Actor Louis Gossett Jr. recently announced that he has been diagnosed with prostate cancer. He went public, he said, "to set an example for the large number of African-American men who are victims of this disease because of the comparatively low emphasis in our community on preventive examinations and early treatment." • African-American men are statistically more likely to get prostate cancer than other ethnic groups. And it's a disease that is more common with age; Gossett is 74. • Obviously, you can't control your age or genetics. But there is still a lot you can do to improve your odds. This doesn't mean you should scrimp on regular screening, of course. Last year, an estimated 27,360 men died of the disease, making it the second-leading cause of cancer-related death in men. Here are the questions I hear most often on stopping cancer before it starts:
What can I do to prevent cancer?
It has been estimated that 40 percent of all cancers could be prevented by a healthy lifestyle. Smoking and obesity are the biggest culprits, shown in numerous studies. Here are some tips:
• Don't smoke.
• Maintain a healthy weight, and get at least a half-hour of exercise every day.
• Eat more fruits and vegetables, and choose whole grains over refined grains.

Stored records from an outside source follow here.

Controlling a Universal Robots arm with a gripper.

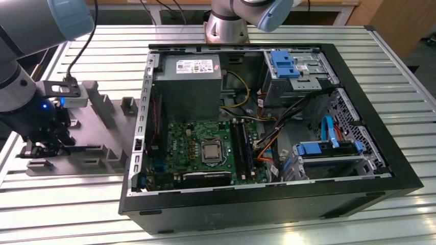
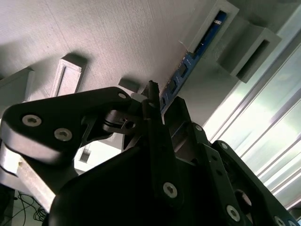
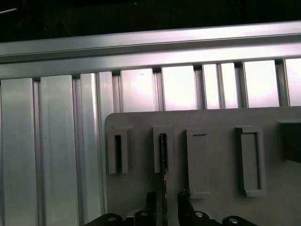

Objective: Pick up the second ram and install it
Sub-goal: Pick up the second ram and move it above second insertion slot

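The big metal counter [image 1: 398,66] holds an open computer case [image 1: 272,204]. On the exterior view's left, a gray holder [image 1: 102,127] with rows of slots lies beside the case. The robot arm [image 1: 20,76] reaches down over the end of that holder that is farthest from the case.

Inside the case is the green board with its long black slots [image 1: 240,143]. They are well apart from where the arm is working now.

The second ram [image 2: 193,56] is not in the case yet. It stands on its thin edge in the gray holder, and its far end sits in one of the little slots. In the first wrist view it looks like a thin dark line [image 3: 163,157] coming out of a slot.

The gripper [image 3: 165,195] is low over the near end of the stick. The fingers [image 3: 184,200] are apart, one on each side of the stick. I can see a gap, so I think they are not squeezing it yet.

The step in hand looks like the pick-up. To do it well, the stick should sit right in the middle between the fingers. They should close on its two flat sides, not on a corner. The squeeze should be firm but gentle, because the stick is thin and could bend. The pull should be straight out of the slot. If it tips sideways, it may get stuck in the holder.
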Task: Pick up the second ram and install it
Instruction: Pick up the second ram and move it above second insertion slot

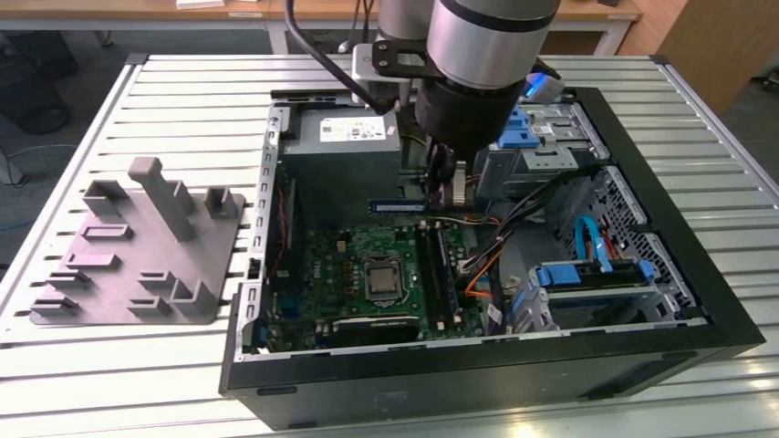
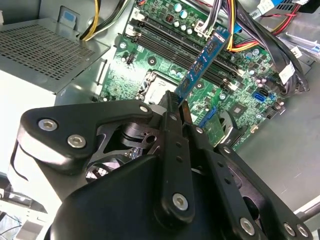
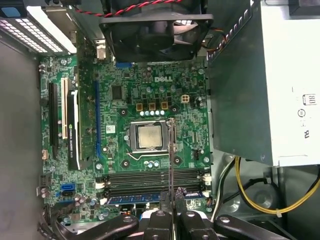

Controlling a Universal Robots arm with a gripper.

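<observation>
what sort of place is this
Likely a robotics lab bench for computer assembly: an opened PC case sits on a slatted table, a grey fixture block beside it, and the arm's pincer holds the second ram over the motherboard.

White maker's mark [image 3: 163, 79] printed on motherboard [image 3: 192, 117], near the processor socket [image 3: 149, 136]. White label [image 3: 309, 99] on power supply [image 3: 270, 65], beside that socket; print not legible.
</observation>
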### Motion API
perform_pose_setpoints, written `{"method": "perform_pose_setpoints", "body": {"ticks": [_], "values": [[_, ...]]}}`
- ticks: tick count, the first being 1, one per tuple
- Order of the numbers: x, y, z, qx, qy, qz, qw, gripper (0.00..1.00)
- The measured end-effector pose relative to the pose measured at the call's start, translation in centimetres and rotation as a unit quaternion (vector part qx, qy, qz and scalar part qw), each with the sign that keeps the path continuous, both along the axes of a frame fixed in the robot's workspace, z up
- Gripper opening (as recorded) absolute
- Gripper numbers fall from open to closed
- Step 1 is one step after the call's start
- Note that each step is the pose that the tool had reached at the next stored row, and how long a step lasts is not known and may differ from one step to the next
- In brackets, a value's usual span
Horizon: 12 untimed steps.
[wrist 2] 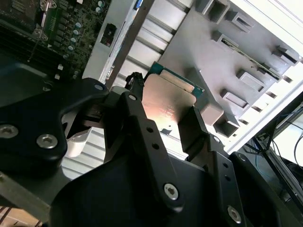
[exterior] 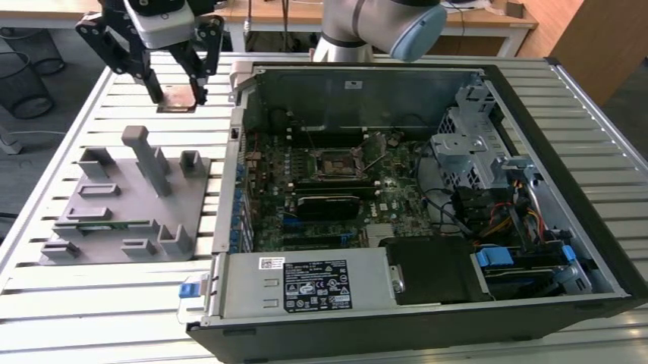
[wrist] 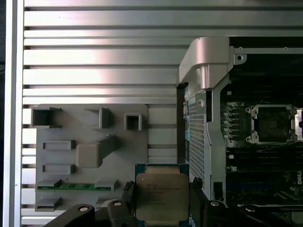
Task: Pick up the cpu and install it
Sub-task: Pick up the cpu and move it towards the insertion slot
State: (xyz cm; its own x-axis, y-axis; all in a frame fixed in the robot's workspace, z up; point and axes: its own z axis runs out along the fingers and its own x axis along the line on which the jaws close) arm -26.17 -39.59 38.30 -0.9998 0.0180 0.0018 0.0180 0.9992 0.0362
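Claw clenched on cpu edges, chip held flat above bench, near grey fixture, beside case on the exterior view's left.

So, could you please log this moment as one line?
gripper: shut on cpu | cpu: held over table, outside case | stage: not yet installed
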Motion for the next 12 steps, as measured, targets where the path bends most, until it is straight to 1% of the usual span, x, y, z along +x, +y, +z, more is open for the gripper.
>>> {"method": "perform_pose_setpoints", "body": {"ticks": [12], "values": [[3.1,0.0,0.0,0.0,0.0,0.0,1.0,0.54]]}}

• Limit your alcohol consumption to no more than two drinks a day for men (one for women).
• Use sunscreen.
• See your doctor for regular checkups and screenings.
What about preventing prostate cancer specifically?
In addition to all the tips above, make sure you are following a heart-healthy diet. Keep red meat to a minimum and choose low-fat dairy products. Reduce saturated fats; increase fruits and vegetables. Statin drugs used to lower cholesterol may have a preventive benefit to those already taking them. This is being studied.
If you've already had prostate cancer, it is imperative to follow all these diet and lifestyle tips to help prevent a recurrence.
I'm always hearing about men getting prostate cancer. Is it more common in the United States than other places?
In Asia there is a lower incidence than in the U.S., but when Asians migrate here, their cancer rate goes up dramatically, presumably due to dietary and lifestyle factors.
What other dietary measures can I take?
Vitamin D looks promising for cancer prevention, but it is still being studied. I would advise increasing fish consumption, or taking omega-3 in supplement form.
What have studies shown about prevention?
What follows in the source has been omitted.